Figure 2. Vital and population
growth rate relationships with PC1 for each focal species. Low values of
PC1 represent closed canopy, high litter, high soil fertility plots. PC1
is standardised to a mean of 0 and standard deviation of 1. Black lines
and light grey fields represent linear regressions from models with 95%
confidence intervals holding continuous explanatory variables at their
means, under the ambient watering treatment. Points for emergence and
survival represent emergence fractions and survival of individuals. To
facilitate plotting, we have added one to seed production values and
show them on a log scale. Significant interactions between PC1 and
neighbour abundance or presence (for population growth) are plotted with
points and regressions representing the presence (red) or absence (blue)
of neighbours, holding abundance at their respective means for survival
and seed production. Asterisks indicate significance of the main effect
of PC1 where models did not include interactions of other factors with
PC1: * p < 0.05.
Soil pH and the watering treatment had few main effects on species’
vital and population growth rates. Soil pH (PC2) had a negative or
convex relationship with emergence for 3/9 species, was positively
related to survival for 1/8 species, negatively related to seed
production for 1/8 species, and positively related to population growth
rate for 1/8 species (Table S2, p <0.05). Interestingly,
survival responses to PC1 depended on the watering treatment for half of
the species but without a clear pattern in directions of responses among
species (Table S2 and Figure S4). This interaction was more prevalent
for survival than seed production (1/8 species) or population growth
rate (2/8 species, Table S2 and Figure S4). There was consistently no
evidence that the watering treatment influenced species’ responses to
neighbour abundance or presence, except for T. cyanopetala which
had lower population growth rate in the dry compared to ambient watering
treatment but only where neighbours were present, not absent (Table S2).
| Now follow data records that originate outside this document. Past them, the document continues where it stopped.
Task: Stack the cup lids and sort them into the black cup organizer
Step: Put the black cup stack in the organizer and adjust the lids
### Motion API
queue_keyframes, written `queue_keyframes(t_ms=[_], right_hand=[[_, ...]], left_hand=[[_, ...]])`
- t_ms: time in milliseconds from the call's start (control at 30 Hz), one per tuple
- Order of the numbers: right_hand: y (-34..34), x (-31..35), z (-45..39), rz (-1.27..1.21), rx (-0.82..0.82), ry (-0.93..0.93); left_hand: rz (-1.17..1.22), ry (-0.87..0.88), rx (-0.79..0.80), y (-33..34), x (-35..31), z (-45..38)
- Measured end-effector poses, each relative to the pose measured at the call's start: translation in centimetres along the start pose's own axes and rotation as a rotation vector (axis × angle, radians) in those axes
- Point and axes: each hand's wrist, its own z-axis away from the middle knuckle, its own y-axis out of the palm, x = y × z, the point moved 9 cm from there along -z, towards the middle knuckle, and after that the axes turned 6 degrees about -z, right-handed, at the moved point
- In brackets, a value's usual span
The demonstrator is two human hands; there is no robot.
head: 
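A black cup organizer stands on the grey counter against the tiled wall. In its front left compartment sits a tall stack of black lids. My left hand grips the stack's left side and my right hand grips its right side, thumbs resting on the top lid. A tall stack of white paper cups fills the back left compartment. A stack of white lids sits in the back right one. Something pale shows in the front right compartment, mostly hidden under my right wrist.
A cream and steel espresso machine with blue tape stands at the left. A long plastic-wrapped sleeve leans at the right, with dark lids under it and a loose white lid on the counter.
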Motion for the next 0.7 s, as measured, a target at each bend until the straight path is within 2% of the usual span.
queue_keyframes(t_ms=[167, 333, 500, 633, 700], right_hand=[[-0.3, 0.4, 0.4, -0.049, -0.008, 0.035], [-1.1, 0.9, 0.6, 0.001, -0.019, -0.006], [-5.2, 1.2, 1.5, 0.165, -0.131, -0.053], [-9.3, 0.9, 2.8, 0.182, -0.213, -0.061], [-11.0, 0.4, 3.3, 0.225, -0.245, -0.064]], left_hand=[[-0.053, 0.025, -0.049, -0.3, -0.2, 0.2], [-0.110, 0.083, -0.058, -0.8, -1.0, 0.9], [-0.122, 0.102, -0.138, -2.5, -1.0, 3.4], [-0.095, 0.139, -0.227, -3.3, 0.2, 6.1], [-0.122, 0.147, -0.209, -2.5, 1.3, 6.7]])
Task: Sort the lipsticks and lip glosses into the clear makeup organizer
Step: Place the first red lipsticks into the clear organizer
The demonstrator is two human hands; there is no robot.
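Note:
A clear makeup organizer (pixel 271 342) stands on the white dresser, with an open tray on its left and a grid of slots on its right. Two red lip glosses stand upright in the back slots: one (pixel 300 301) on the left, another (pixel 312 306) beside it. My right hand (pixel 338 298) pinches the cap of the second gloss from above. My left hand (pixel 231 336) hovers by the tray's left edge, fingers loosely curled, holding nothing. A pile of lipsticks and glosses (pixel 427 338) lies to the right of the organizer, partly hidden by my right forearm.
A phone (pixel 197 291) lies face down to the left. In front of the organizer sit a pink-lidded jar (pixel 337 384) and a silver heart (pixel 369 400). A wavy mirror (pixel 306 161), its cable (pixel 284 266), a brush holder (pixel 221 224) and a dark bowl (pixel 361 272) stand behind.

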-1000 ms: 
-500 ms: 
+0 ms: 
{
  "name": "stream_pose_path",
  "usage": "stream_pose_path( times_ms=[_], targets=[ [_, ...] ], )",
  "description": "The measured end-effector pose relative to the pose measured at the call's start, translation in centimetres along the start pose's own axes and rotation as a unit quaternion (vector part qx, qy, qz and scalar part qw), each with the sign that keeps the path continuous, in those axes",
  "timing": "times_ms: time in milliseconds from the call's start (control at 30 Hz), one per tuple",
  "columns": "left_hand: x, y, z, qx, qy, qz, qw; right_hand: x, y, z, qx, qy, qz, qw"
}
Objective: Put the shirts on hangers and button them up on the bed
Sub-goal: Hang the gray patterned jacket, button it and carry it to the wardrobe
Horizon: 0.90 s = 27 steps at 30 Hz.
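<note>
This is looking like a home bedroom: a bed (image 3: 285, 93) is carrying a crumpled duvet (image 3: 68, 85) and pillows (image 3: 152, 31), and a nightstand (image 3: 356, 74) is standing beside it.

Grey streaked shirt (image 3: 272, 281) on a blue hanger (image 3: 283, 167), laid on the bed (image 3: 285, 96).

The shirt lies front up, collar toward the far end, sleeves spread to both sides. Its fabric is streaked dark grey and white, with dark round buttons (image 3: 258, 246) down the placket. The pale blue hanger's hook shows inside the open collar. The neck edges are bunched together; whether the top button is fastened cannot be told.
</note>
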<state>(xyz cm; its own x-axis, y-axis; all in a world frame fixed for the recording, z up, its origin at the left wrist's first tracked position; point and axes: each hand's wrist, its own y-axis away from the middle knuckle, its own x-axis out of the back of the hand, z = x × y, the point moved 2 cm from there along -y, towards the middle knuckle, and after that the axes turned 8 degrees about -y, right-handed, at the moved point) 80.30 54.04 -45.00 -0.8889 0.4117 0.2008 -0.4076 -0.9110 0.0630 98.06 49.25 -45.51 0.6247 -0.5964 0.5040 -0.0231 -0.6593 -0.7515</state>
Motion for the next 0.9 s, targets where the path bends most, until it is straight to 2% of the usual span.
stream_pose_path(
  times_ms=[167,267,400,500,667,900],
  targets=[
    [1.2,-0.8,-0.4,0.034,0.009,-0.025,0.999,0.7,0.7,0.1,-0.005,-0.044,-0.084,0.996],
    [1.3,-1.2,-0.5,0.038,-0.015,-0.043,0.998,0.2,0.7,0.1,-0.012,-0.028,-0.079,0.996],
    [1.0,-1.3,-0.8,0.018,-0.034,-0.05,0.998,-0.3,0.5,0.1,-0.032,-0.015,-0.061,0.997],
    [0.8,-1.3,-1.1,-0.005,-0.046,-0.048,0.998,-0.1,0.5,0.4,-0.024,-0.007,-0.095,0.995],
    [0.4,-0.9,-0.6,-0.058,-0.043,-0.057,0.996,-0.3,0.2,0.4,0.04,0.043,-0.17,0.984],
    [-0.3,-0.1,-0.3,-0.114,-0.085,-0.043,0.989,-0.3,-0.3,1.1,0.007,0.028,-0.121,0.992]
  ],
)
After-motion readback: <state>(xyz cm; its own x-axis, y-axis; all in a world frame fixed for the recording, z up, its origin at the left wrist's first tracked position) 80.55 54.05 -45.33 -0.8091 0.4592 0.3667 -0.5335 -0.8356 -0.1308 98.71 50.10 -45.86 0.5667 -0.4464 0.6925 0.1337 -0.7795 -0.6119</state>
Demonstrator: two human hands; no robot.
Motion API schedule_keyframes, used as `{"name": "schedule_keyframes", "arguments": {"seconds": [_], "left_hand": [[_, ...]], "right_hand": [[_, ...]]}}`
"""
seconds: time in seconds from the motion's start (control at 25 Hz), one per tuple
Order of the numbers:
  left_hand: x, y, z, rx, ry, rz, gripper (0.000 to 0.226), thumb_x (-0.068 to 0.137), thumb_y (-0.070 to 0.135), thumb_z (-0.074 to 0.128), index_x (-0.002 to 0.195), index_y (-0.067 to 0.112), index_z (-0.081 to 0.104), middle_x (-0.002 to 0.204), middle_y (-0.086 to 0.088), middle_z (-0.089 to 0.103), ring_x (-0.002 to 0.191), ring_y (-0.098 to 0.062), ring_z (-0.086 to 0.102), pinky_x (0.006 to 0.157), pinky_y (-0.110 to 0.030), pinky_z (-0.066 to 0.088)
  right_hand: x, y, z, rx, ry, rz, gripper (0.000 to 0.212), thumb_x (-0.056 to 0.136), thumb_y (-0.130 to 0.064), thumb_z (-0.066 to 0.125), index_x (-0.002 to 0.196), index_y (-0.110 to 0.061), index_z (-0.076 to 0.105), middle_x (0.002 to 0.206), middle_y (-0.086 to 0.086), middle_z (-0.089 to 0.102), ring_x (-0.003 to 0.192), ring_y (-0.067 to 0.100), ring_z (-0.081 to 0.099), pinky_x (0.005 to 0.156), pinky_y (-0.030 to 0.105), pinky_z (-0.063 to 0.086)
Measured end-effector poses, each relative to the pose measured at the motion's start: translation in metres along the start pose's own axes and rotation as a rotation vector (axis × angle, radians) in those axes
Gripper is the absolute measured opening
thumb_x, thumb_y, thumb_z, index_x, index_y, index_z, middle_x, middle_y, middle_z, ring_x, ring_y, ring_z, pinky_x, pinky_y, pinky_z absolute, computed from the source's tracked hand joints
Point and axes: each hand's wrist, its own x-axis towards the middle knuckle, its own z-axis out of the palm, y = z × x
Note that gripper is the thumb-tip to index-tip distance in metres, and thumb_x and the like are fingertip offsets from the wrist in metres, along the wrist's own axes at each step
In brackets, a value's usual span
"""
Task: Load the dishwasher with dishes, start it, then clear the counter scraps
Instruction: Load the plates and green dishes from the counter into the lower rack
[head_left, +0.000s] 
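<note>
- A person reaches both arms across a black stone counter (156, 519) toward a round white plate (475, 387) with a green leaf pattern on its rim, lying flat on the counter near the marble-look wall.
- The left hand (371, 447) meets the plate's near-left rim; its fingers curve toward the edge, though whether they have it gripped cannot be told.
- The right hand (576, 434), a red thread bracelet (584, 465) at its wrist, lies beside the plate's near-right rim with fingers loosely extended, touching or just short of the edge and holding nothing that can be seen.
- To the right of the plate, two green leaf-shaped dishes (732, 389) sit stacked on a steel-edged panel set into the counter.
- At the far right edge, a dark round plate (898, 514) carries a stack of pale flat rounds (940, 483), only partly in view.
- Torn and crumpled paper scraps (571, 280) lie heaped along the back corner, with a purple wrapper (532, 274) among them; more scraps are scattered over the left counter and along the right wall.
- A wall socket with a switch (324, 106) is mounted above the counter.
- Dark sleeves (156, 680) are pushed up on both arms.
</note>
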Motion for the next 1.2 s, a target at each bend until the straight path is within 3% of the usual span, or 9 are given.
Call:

Survival, seed production, and population growth rate responses to
biotic factors were similar among species. We found no clear main
effects of neighbour abundance on survival or seed production for any
species, except for P. debilis where seed production decreased as
the number of neighbours increased (Fig. 3, Table S2). Mean population
growth rates were lower in the presence than absence of neighbours for
all species, although the main effect of neighbours on population growth
rate (where there were no interactions with other factors) was only
significant for 2/8 species, including P. debilis (Fig. 3, Table
S2, p <0.05). The presence of the invasive parasiticC. campestris, did not affect survival, and only influenced seed
production, negatively, for 1/8 species (Table S2).